**YOUR INSTRUCTIONS**
Your reply should be the full listing, copied exactly.

**THE DATA**

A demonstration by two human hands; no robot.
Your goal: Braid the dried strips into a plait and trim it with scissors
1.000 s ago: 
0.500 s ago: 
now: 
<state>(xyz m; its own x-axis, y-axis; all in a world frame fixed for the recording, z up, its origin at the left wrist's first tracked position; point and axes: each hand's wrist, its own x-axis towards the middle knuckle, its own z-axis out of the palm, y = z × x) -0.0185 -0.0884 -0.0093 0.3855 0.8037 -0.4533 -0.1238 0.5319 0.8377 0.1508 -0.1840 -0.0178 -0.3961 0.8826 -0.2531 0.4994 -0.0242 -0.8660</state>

**WRITTEN RESPONSE**
A demonstration by two human hands; no robot.
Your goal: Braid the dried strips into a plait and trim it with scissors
1.000 s ago: 
0.500 s ago: 
now: 
<state>(xyz m; its own x-axis, y-axis; all in a world frame fixed for the recording, z up, its origin at the left wrist's first tracked position; point and axes: each hand's wrist, its own x-axis towards the middle knuckle, its own z-axis out of the palm, y = z × x) -0.0185 -0.0884 -0.0093 0.3855 0.8037 -0.4533 -0.1238 0.5319 0.8377 0.1508 -0.1840 -0.0178 -0.3961 0.8826 -0.2531 0.4994 -0.0242 -0.8660</state>

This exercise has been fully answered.